Of course, it's another thing entirely to (apparently?) welcome and encourage strangers to tour the property unsupervised. If it's something you're uncomfortable with (I don't blame you--I would be too. This is a liability issue waiting to happen!), I'd leave.


----------



## Overread (Mar 7, 2015)

ChevalBlonde said:


> Thank you!!! You are just confirming what I was thinking. My stomach is in knots after my coworker showed me the pictures. 80% of the horses belong to her but the small amount of horses that are privately owned have no reason to be included in any of this.


Perhaps you could raise the issue with the owner first? It might well be that most who board their horses there have no problems or are unaware or happen to be in stalls/paddocks that are not on the main publicly accessed points so its not been an issue in the past. 

There might well be a work around that means you don't have to move - however it is odd that such practice would take place without you being informed that it is what happens at this place (then again if its publicised enough they might have just assumed you were aware and never thought to question it). 

Otherwise it sounds like you'd be best to move to a spot that isn't as publicly open. 

Certainly if a horse is in a field chances are people will pause and lean over fences/rails/walls/bushes and offer a pat or take photos. Food is another risk though you can sometimes quell that with a simple "please don't feed - on medical diet*". 
That said open public access and "hanging off the horses neck" doesn't sound like safe practice at all (though it sounds like you bought the horse from this place?
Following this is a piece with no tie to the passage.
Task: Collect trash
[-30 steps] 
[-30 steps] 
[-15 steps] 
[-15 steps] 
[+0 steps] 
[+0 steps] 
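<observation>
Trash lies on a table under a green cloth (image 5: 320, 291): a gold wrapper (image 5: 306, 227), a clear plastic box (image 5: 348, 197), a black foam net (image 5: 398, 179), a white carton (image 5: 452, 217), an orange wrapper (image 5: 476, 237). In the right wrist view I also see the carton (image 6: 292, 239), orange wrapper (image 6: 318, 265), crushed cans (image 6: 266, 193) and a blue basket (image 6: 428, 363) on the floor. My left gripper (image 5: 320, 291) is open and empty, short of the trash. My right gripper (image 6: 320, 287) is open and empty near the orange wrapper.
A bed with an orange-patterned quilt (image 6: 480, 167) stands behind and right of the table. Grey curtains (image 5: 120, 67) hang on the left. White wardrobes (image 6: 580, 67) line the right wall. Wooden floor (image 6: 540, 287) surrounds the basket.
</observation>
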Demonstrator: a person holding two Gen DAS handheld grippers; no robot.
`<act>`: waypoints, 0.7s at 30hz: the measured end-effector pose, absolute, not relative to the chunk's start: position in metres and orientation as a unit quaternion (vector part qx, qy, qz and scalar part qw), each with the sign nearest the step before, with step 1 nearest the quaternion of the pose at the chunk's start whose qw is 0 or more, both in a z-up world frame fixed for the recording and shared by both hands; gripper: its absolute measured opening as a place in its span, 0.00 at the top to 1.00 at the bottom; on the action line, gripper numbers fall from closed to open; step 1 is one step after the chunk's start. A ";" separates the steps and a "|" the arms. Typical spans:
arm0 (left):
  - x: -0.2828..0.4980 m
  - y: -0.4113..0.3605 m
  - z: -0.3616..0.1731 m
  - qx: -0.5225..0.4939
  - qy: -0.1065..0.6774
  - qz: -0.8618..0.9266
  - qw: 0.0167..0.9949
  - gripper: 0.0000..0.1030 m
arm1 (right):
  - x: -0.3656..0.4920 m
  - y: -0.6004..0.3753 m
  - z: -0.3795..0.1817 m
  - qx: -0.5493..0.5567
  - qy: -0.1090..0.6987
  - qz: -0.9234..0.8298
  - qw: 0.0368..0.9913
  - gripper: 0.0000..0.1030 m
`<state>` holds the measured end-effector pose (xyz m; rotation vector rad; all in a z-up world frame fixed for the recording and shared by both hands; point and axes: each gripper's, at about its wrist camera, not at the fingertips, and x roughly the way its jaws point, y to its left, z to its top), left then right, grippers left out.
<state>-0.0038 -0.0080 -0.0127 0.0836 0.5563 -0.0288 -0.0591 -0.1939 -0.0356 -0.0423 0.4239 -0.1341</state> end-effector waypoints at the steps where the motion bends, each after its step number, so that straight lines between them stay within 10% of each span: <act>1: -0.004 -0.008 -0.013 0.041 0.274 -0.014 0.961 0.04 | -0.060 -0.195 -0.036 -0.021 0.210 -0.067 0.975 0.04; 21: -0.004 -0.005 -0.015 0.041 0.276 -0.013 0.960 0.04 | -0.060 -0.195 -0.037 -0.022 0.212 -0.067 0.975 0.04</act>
So chances are the horse is more used to it than you might otherwise presume). 


*medical or some similar terminology makes people pay attention to it.


----------



## jaydee (May 10, 2012)

I wouldn't stay there any longer than I had too
Most barns have got some member of staff on duty all the time so even without locked gates members of the public can't just wander in and out as they feel like it - and that BO is actually encouraging it.
People could be feeding your horse all kinds of rubbish - and then there's the risk of injury and being sued if your horse bites someone


----------



## MaximasMommy (Sep 21, 2013)

PRIVATE PROPERTY NO TRESPASSING 

all over the place!

That's so scary!!! It's one thing for a barn owner to have their own horses that they do school trips or whatever with, but your horse?! What??!?!? In my barn, it's paying customers, or their closely supervised and well behaved guests only. You don't give another horse treats (unless the owner says its ok to you) or stand there rubbing on them or anything.


----------



## Horseychick87 (Feb 5, 2014)

Oh heck no! I'd be gone yesterday.

I don't mind people petting 'my' horse(s), but that's only with me around. Luckily though most of the horses that I've been responsible for had a tendency to head-butt strangers if they got too close. Not hard, but hard enough to make them walk away because the horse was ' mean' or ' not fun'.
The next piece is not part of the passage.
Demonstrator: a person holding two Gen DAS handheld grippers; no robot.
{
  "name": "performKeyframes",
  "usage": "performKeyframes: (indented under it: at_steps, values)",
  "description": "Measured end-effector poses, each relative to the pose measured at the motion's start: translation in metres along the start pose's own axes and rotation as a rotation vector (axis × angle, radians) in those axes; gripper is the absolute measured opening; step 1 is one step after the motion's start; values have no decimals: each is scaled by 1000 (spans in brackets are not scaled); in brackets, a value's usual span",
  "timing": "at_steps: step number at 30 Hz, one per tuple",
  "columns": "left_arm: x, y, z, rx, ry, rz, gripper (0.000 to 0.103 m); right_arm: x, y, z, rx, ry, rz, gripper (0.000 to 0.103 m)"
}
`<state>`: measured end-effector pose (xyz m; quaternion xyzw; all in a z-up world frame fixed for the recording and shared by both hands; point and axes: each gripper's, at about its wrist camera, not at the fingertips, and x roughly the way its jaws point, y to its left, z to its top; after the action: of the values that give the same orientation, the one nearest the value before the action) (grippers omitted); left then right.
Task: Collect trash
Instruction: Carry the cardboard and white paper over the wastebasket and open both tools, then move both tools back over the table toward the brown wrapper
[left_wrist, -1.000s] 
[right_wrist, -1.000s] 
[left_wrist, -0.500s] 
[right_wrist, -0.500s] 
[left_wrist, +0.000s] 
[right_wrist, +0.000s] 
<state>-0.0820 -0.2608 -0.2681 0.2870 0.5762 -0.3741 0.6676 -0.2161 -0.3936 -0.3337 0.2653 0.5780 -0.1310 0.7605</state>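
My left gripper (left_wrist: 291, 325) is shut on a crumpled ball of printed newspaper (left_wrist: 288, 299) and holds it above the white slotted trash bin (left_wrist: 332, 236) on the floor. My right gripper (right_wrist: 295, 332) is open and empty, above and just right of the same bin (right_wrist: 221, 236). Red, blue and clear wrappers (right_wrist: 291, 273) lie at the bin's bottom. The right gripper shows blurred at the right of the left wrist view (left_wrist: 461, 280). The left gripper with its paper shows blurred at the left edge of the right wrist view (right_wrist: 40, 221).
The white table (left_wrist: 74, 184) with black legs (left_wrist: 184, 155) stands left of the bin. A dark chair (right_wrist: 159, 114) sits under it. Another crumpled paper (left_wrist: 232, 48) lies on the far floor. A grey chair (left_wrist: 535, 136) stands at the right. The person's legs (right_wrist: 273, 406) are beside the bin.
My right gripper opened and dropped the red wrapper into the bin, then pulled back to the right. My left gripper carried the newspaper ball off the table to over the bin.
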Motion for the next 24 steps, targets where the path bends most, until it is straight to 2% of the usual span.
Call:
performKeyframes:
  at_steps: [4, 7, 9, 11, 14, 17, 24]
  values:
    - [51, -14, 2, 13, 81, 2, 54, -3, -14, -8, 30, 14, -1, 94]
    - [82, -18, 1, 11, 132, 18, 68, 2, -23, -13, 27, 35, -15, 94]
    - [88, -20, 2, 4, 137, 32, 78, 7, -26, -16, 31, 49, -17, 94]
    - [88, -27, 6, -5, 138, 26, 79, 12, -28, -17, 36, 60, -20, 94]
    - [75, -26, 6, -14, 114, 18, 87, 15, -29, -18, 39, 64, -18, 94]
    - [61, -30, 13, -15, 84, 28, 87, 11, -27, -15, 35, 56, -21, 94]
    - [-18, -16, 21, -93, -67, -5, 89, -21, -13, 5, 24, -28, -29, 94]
If the place is great otherwise and you'd like to stay I'd see about adding a grill to the top of the stall door to keep strangers from touching, and maybe a lock that's hard to figure out, but could be opened easily by barn staff in case of emergencies.

If the visitors are getting to your horse while in the pasture/ paddock as well, then that will take some thinking to figure out ways to keep them away from your horse. Unless you could request a paddock off the beaten path so to speak.

All in all though I'd move. I'd also be informing them that they not only open you and themselves up to a lawsuit if your horse injured anyone, but that you could likely sue them as well if your horse were to be injured by one of the strangers because they allowed the public to interact with a horse not belonging to them.

Also go through your boarding contract and see what may be written in there regarding public visitors.


----------



## egrogan (Jun 1, 2011)

There was one woman who lived down the rode from my boarding barn who considered the barn her own private park. Every couple of days, she would bring her two toddlers through the barn in a gigantic double jogging stroller because the daughter was "scared of animals," and she would push the little girl toward the (electric) fence to make her "pet the horses." She usually did this in the early morning, when there was just typically one barn assistant there doing stalls, who either didn't notice for awhile or (being a timid teen) didn't want to confront her. 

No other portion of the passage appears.